The Ecofin Council, due to meet on Tuesday 10 December, is expected to adopt a political agreement on the revised regulation on the electronic value added tax (VAT) exemption certificate. The texts will be discussed on Wednesday 4 December by the Member States’ ambassadors to the EU.
Unveiled in July by the European Commission, this revision should enable the introduction of an exemption certificate in electronic format confirming that a transaction is eligible for a specific exemption. The current paper version would therefore be replaced by the new electronic version of the exemption certificate, which should reduce costs in the long term (see EUROPE 13450/20). For its part, the European Parliament did not propose any amendments and approved the text as it stood in November (see EUROPE 13524/7).

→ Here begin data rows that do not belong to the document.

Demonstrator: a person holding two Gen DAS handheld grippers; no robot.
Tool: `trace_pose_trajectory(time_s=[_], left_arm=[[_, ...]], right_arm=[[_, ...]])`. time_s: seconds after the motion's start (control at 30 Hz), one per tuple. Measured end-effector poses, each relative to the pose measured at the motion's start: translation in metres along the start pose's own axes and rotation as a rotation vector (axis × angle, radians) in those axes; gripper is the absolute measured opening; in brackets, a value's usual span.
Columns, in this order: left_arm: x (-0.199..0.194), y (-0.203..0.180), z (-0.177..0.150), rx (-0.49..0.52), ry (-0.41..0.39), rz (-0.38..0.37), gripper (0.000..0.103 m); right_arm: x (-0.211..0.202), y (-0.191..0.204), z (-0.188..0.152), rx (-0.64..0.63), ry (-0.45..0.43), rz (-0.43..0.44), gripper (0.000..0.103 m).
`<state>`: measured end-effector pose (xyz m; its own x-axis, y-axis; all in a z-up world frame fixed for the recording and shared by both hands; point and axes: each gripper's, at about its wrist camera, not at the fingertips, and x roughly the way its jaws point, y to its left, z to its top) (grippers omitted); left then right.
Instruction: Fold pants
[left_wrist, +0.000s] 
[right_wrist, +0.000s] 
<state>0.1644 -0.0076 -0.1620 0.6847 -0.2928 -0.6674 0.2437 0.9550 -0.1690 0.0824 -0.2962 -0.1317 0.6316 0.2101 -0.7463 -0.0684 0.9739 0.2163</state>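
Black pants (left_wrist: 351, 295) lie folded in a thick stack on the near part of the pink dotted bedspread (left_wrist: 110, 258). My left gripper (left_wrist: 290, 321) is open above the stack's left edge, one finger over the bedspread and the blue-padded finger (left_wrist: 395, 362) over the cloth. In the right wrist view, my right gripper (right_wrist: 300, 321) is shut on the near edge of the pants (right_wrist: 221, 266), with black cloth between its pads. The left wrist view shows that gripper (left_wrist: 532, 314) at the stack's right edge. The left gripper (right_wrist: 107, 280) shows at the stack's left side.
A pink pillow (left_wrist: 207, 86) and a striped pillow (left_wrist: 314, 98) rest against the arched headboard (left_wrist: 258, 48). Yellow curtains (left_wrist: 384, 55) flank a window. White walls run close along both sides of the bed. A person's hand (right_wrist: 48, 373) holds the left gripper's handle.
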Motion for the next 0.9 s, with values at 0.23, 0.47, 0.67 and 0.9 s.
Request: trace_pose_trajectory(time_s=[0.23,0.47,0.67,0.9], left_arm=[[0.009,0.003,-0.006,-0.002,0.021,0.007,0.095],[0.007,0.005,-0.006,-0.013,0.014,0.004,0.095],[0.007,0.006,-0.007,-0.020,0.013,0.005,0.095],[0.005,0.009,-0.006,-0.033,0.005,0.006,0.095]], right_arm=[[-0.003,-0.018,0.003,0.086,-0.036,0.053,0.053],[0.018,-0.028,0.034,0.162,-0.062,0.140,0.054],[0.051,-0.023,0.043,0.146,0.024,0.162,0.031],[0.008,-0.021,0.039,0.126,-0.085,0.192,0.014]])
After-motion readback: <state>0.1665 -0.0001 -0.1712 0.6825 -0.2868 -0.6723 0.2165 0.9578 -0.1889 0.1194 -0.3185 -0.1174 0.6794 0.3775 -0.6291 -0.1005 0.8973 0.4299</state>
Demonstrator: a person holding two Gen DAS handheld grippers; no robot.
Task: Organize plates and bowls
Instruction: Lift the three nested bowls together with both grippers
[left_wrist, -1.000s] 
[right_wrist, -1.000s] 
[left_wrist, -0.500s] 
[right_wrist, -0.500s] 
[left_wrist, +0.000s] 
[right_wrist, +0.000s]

However, in this political agreement, the Council has made a number of changes to the initial proposal, in particular to limit the scope of the compulsory use of the electronic VAT exemption certificate. This certificate would only apply to situations where two Member States are involved and the exemption is not granted in the form of a refund.

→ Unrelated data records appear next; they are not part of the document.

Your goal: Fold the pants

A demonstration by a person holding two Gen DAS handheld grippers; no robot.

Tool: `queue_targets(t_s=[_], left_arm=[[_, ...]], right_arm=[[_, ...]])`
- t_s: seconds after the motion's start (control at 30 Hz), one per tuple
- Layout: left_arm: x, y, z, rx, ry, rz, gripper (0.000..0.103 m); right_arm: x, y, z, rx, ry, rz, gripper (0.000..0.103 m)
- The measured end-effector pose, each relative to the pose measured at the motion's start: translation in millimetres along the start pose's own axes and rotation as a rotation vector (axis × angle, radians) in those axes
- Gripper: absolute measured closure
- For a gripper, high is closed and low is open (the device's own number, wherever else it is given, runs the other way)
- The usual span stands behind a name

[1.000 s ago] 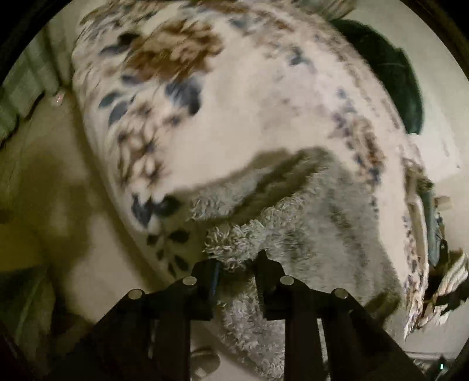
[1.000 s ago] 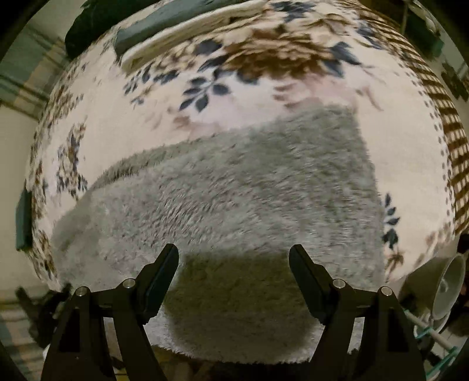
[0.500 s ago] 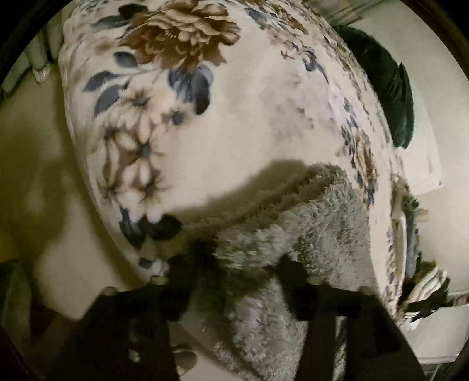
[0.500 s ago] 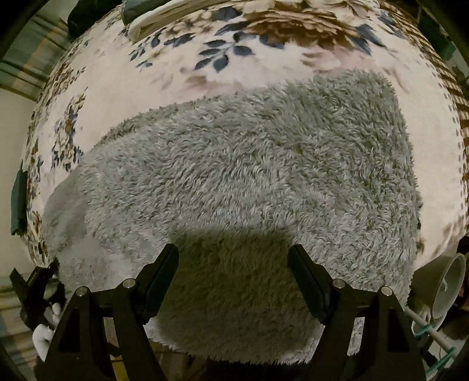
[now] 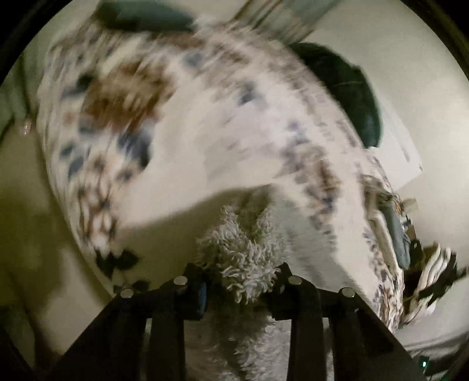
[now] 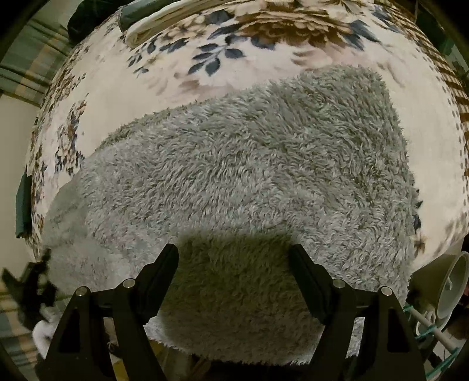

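Note:
The grey fluffy pants (image 6: 249, 175) lie spread on a floral blanket (image 6: 123, 96) and fill most of the right wrist view. My right gripper (image 6: 234, 263) is open, hovering just above the near part of the pants, empty. In the blurred left wrist view my left gripper (image 5: 243, 290) is shut on a bunched end of the pants (image 5: 243, 258), which it holds lifted over the blanket (image 5: 205, 123). The pants hang down between its fingers.
A dark green cushion (image 5: 346, 93) lies at the bed's far side. Folded cream and dark cloth (image 6: 152, 17) sits at the blanket's far edge. A white lamp or cup (image 6: 451, 287) stands at the right. The floor (image 5: 29, 205) lies left of the bed.
My left gripper has lifted and swung with the pants end in it; its view is smeared by motion. My right gripper has come closer over the pants and stays open.

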State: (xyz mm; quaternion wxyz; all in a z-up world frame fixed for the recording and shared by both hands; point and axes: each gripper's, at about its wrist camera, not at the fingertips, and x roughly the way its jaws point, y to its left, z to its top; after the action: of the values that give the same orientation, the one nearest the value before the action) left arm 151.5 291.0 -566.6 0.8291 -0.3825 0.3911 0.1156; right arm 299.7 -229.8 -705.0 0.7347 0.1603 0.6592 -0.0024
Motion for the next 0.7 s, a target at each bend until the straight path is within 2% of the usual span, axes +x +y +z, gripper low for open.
queue_targets(t_s=[0.1, 0.2, 0.3, 0.4, 0.43, 0.53, 0.7], left_arm=[[-43.4, -52.6, -2.3, 0.109, -0.058, -0.073, 0.077], [-80.2, -114.0, -11.0, 0.244, -0.083, -0.168, 0.077], [-104.1, -185.6, -40.5, 0.386, -0.055, -0.283, 0.077], [-105.8, -250.6, -86.5, 0.494, 0.017, -0.385, 0.077], [-100.5, -271.2, -105.9, 0.512, 0.064, -0.425, 0.077], [-77.9, -321.3, -166.2, 0.586, 0.183, -0.484, 0.077], [-34.0, -368.4, -254.4, 0.736, 0.321, -0.463, 0.077]], right_arm=[[-3.3, -4.4, -3.4, -0.005, -0.002, 0.012, 0.023], [-8.7, -15.4, -6.7, 0.014, -0.005, 0.038, 0.023], [-21.7, -33.8, -12.2, 0.059, -0.012, 0.070, 0.023], [-40.2, -55.4, -18.4, 0.096, -0.029, 0.081, 0.023], [-48.1, -66.5, -21.1, 0.110, -0.039, 0.081, 0.023], [-68.8, -106.2, -29.3, 0.153, -0.058, 0.062, 0.023], [-85.5, -174.5, -46.3, 0.222, -0.070, -0.001, 0.023]])
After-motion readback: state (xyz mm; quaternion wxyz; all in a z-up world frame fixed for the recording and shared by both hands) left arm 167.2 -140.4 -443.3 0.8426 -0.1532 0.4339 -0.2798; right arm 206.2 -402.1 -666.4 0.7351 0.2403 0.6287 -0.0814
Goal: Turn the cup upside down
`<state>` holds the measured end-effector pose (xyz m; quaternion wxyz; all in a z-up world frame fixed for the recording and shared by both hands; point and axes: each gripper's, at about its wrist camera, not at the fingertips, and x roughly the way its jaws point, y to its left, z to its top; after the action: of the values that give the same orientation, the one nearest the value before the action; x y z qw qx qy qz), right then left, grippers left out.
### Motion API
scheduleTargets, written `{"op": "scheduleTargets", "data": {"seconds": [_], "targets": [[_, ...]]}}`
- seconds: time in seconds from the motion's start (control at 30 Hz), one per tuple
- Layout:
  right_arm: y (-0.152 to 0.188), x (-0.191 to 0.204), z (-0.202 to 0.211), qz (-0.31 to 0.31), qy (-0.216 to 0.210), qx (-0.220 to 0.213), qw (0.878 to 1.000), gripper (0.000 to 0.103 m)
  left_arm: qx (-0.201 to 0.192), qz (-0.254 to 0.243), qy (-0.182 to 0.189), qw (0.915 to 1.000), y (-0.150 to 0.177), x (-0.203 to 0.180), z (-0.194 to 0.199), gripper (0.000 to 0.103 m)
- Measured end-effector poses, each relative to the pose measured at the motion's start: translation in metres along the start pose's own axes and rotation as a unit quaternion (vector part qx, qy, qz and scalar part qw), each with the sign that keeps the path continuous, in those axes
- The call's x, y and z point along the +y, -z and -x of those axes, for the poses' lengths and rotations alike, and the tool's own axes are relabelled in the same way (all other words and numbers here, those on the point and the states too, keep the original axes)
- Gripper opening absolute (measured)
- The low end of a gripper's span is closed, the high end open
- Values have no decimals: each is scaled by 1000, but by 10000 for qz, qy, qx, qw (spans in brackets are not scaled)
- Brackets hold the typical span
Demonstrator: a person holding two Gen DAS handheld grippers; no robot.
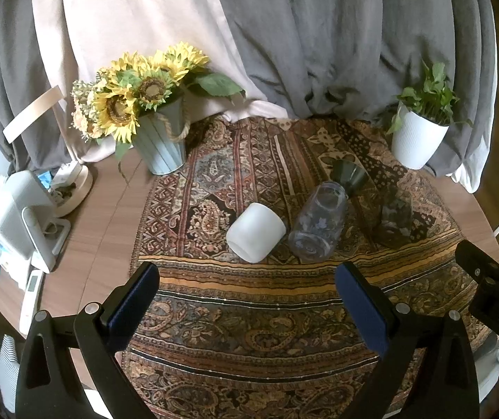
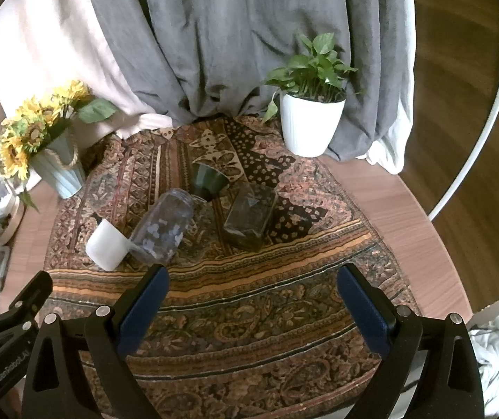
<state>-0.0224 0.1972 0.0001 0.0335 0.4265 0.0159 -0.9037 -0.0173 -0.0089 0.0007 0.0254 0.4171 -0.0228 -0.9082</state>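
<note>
Both wide apart, gripping nothing: left gripper [image 1: 247, 291] & right gripper [image 2: 253, 295] jaws, over patterned cloth [image 2: 235, 300] on bench [image 2: 417, 216]. White cup [image 1: 255, 232] on its side, touching clear jar [image 1: 319, 221]; grey curtain [image 2: 235, 35] behind.

Both wrist views look steeply down, side by side, sharing the patterned cloth [image 1: 249, 296]
</note>
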Motion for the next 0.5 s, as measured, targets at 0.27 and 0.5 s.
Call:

The text also includes a number of technical elements. For example, the Commission would be responsible for developing, maintaining, hosting and technically managing the respective central electronic system for storing and processing electronic certificates.

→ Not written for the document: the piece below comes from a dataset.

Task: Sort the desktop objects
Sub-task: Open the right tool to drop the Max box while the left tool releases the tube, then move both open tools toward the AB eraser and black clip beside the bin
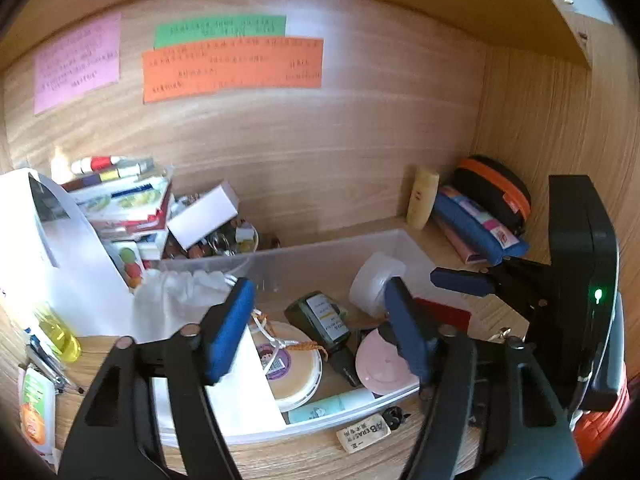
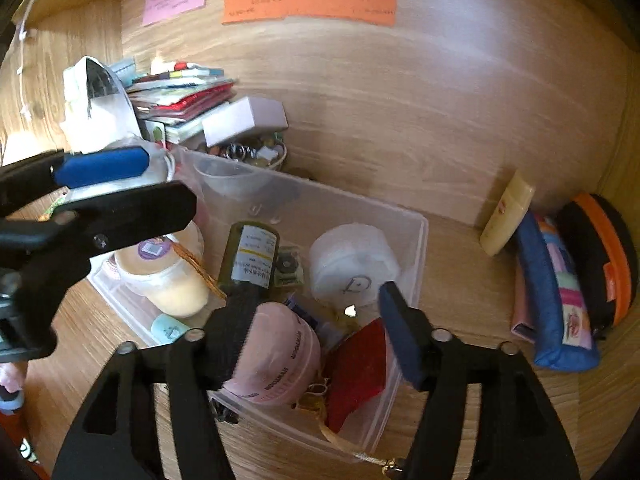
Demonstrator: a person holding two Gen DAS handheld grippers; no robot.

It would also determine, by means of implementing acts, the technical details and specifications as regards the electronic format of the certificate referred to in the first subparagraph and its processing, taking into account the needs of the Member States, including determining the IT system applicable for that purpose. The processing shall consist in particular in allowing eligible bodies or individuals, Member States and suppliers access to the computerised system, issuing and signing the exemption certificate by electronic means, recording and storing the certificates issued by eligible bodies and individuals in accordance with the first subparagraph and making them available to eligible bodies and individuals and the suppliers making an exempt supply.
Finally, the transition phase has been delayed and shortened. Initially, the regulation was to be implemented from 30 June 2026, with full application by 30 June 2030. According to this version of the text, implementation will begin on 30 June 2031, with full application 1 year later.